Eine weitere Figur, die im Roman eine Rolle spielt, ist der kleine Mark. Ein vierjähriger Junge aus einer sozial schwachen Familie, den Charlie auf dem Spielplatz vor den Schlägen seiner Mutter beschützt und dessen Vater Charlie auffordert, Mark einfach mitzunehmen. Eines Tages steht der Kleine tatsächlich vor der Tür. Was soll Charlie nun tun?
Die verschiedenen Handlungsfäden weben sich zu einem Ganzen zusammen, so dass ich die Kritik, das Literarische komme zu kurz, nicht nachvollziehen kann. Die Geschichte trägt und aufgrund der vielen existentiellen, moralischen und philosophischen Fragen hallt dieser Roman noch lange nach.
Einige davon schwirren immer noch in meinem Kopf herum:
- Die Androiden basieren auf einer Software, die "das Beste in uns heraufbeschwor" (122), aus dem Durchspielen moralischer Dilemmeta lernen sie und verhalten sich gut - moralisch besser als wir Menschen. Damit sind sie für das Leben unter Menschen schlecht gerüstet.
"Wenn wir unser eigenes Innerstes nicht begreifen, wie sollten wir da ihres gestalten und erwaten, das sie mit uns glücklich werden?" (395)
- Darf Charlie Adam wie einen Sklaven behandeln, weil er ihn gekauft hat? Wenn er so etwas wie ein Selbst entwickelt, ist er dann noch eine Maschine?
"Liebe war ohne ein Selbst nicht möglich, genausowenig Denken. (...) Was Adam und seinesgleichen ans subjektivem Leben besaßen, konnte unsereins nicht verifizieren." (223)
- Im offenen System leben agieren die Androiden nicht mehr nach der Trial-and-Error-Methode, sondern sie können Probleme im Vorhinein lösen (ehrlich gesagt, habe ich das mit dem P - NP-Problems nicht verstanden ;) ), ähneln in ihrer Intelligenz uns Menschen, sind aber dem kindlichen Spiel unterlegen, da Kinder intuitiv und kreativ die Welt erkunden.
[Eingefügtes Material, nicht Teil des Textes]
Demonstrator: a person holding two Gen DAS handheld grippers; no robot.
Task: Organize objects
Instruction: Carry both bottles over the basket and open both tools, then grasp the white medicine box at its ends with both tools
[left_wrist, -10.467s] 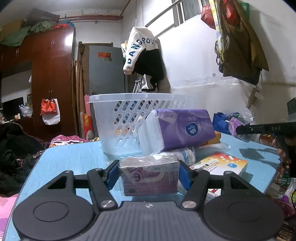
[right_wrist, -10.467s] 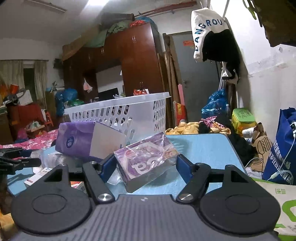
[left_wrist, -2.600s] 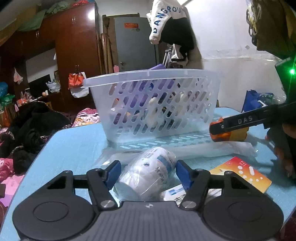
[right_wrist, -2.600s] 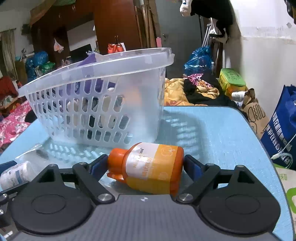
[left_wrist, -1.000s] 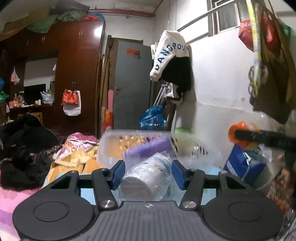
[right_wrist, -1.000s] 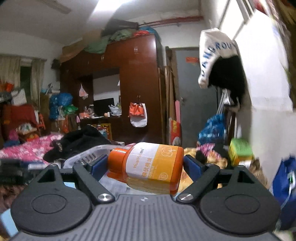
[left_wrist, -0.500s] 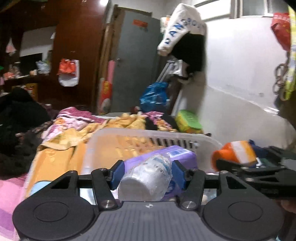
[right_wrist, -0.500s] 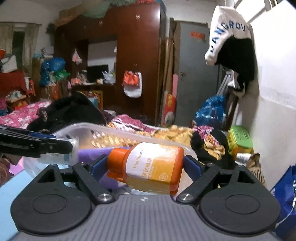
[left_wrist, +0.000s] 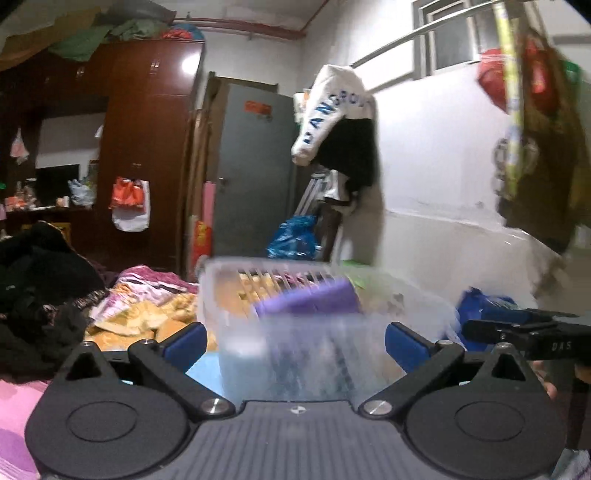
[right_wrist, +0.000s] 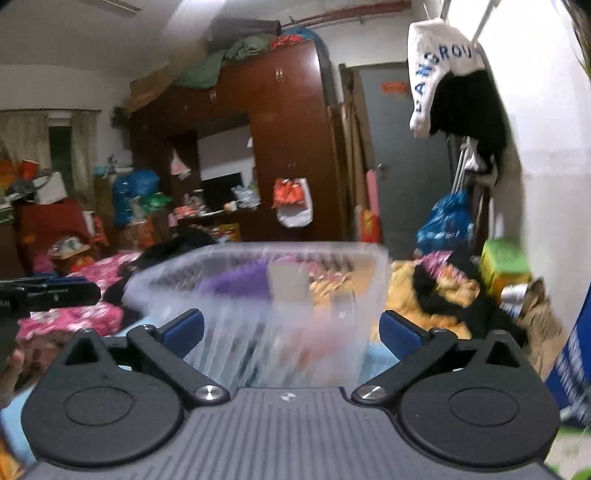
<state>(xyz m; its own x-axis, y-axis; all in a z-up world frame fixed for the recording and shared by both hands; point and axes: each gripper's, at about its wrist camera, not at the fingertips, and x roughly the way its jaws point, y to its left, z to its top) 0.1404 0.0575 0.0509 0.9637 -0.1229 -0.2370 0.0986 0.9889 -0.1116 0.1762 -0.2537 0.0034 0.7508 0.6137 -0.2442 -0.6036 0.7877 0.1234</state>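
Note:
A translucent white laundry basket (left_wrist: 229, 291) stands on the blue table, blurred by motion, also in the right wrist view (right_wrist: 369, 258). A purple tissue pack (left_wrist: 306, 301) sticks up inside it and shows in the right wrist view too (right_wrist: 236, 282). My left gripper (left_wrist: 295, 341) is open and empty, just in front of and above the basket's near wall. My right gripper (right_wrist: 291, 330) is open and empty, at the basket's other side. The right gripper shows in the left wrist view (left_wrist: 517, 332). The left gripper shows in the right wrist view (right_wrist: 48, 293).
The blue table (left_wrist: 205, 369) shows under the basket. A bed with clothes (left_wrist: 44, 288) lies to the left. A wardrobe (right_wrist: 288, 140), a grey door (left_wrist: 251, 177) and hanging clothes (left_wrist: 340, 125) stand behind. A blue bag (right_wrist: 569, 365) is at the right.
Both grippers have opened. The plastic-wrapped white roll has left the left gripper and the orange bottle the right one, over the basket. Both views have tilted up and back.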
Könnte man einen Computer so programmieren, dass er die Welt wie ein Kind erfasst?
- Während wir Menschen uns an Leid gewöhnt haben - trotz drohender Klimakatastrophe, Armut, Hunger und Krieg sind wir in der Lage persönliches Glück zu empfinden - können sich die Androiden, die darauf programmiert sind, sich moralisch richtig und gut zu verhalten, nicht damit abfinden. "Aber in all ihren tollen Programmcodes gibt es nichts, was Adam und Eve auf Auschwitz vorbereiten könnte." (243) Sind die Androiden die bessern Menschen und lösen uns irgendwann ab? Adams Meinung wird eindeutig in seinem selbst verfassten Haiku deutlich:
"Die Blätter fallen
Nächsten Mai sprießen wir neu
Doch du fielest schon." (370)
Für mich bisher der beste Roman in diesem Jahr!
Vielen Dank dem Diogenes-Verlag für das Leseexemplar.